BEGIN
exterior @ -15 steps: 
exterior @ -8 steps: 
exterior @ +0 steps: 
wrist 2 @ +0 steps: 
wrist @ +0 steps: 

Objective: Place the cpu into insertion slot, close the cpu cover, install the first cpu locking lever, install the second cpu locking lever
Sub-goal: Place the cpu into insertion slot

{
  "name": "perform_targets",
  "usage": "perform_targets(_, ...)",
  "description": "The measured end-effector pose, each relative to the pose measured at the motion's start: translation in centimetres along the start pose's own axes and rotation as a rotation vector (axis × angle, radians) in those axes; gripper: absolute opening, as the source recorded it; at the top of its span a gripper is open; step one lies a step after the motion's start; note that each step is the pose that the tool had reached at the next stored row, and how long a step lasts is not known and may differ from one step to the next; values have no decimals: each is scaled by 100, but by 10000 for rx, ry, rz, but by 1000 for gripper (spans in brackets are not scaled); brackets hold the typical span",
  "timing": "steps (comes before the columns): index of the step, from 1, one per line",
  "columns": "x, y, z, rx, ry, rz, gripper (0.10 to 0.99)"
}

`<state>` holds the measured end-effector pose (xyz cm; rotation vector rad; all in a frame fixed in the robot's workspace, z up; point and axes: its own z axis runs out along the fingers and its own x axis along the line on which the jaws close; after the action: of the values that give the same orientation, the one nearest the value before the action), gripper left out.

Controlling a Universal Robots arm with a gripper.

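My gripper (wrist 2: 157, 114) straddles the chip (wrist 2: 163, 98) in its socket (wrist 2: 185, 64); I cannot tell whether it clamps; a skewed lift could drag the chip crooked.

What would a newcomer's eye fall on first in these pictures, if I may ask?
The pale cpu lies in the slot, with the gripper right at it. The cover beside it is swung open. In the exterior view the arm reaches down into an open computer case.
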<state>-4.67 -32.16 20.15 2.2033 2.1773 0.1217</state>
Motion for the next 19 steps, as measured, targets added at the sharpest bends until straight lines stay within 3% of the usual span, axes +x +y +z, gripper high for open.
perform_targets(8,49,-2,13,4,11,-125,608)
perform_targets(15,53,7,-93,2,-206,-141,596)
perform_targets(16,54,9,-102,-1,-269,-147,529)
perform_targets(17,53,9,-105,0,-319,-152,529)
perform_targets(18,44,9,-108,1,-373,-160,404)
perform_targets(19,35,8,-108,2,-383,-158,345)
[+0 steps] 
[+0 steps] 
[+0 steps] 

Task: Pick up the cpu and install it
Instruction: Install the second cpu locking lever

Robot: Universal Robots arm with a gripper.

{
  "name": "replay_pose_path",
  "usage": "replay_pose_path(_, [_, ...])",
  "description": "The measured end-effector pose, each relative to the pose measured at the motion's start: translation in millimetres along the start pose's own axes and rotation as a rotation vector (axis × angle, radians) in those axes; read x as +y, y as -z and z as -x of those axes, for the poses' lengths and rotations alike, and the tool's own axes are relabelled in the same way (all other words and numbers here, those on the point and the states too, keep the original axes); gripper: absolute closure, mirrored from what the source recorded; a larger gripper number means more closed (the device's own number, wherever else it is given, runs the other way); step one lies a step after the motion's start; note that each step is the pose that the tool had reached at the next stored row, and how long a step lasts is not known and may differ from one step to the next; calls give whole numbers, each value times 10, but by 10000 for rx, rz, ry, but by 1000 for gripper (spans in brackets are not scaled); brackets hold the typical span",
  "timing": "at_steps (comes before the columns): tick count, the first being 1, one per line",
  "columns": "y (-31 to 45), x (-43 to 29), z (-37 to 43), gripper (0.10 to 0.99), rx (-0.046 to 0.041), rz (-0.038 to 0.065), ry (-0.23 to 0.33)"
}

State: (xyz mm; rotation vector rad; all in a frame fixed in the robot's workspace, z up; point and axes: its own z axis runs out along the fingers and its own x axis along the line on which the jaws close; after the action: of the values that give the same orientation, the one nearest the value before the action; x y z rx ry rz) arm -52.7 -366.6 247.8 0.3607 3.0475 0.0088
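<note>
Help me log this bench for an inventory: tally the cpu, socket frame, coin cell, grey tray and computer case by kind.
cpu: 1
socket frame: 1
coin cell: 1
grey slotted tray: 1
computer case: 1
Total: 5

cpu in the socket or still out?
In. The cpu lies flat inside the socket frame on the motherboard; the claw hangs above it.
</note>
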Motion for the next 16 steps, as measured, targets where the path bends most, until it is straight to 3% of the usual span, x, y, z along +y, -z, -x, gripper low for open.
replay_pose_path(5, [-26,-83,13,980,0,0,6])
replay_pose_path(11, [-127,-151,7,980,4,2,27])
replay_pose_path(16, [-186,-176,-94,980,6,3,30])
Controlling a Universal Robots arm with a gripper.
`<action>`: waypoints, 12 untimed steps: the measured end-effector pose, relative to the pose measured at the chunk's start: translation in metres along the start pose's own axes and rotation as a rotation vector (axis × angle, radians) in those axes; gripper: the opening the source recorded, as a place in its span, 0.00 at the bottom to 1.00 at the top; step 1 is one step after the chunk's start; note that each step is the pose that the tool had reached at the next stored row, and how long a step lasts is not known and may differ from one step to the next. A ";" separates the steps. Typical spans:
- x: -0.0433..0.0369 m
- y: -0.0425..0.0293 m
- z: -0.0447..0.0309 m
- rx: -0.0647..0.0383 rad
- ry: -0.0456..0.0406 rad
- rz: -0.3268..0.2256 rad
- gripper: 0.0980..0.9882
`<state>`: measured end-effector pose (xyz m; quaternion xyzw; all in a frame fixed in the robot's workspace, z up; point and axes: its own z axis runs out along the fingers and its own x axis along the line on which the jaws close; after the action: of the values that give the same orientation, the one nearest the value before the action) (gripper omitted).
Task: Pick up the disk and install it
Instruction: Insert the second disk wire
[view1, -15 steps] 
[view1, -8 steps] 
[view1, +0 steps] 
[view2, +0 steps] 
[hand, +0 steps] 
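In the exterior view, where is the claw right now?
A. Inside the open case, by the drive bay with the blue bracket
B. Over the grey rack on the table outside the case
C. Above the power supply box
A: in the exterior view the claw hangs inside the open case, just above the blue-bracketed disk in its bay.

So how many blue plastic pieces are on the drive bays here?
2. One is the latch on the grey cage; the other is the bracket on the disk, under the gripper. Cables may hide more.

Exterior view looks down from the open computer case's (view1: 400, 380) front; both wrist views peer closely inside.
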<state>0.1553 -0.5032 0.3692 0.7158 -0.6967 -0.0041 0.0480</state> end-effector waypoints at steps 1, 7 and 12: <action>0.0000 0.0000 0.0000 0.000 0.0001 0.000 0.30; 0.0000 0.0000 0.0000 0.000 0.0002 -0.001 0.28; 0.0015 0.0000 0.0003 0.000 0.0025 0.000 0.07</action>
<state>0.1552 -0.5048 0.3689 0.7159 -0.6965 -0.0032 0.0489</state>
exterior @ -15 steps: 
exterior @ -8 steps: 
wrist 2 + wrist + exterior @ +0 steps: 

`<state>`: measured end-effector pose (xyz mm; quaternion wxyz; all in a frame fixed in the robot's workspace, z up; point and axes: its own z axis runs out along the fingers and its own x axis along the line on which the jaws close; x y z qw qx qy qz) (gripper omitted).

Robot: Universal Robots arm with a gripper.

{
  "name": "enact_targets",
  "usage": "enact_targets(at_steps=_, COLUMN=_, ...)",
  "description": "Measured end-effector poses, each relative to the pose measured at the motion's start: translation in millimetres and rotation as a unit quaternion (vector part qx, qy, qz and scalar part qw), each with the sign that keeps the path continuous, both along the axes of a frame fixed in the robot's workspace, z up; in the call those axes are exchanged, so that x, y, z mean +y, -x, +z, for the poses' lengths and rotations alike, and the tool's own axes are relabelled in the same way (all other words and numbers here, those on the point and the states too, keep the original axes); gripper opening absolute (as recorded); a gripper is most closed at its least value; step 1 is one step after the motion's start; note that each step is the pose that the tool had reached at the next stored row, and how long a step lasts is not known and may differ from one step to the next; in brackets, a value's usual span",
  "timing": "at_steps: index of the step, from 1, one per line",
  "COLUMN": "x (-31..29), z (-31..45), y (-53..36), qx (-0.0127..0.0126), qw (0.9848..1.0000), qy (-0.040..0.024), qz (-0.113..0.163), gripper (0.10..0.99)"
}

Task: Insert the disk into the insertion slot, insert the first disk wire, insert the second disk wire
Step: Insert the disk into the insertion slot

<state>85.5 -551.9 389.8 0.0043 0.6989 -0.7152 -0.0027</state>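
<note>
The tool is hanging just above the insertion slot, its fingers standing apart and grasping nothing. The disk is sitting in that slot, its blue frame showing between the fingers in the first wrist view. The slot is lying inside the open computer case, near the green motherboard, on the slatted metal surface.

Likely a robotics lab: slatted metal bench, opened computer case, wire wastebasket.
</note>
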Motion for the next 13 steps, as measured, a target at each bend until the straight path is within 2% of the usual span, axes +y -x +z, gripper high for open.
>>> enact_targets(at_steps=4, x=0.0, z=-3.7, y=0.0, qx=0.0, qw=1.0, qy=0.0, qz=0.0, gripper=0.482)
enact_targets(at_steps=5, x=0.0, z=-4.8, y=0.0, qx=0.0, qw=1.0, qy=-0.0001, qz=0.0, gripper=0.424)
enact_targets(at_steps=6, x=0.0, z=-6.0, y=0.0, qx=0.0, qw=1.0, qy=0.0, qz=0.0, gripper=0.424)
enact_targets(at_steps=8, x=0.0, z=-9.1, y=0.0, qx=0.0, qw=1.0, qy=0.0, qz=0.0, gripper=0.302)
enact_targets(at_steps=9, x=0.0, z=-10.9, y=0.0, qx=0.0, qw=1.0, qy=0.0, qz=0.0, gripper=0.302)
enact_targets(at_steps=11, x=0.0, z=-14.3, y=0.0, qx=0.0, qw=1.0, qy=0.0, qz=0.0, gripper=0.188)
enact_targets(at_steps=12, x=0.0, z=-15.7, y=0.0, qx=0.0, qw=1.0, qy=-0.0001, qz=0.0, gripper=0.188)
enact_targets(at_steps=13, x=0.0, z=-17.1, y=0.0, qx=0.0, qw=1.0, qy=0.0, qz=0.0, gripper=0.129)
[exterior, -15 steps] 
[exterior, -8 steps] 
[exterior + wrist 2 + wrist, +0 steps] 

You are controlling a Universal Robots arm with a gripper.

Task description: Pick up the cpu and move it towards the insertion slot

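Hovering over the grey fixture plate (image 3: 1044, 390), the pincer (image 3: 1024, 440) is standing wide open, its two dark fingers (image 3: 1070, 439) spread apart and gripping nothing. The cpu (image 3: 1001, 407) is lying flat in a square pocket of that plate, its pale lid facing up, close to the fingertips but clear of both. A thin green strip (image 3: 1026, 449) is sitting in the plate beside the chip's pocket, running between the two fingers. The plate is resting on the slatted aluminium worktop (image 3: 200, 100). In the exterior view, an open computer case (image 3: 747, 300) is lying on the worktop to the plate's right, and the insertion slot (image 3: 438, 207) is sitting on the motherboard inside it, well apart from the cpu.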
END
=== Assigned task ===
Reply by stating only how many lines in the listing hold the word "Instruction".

=== Your response ===
2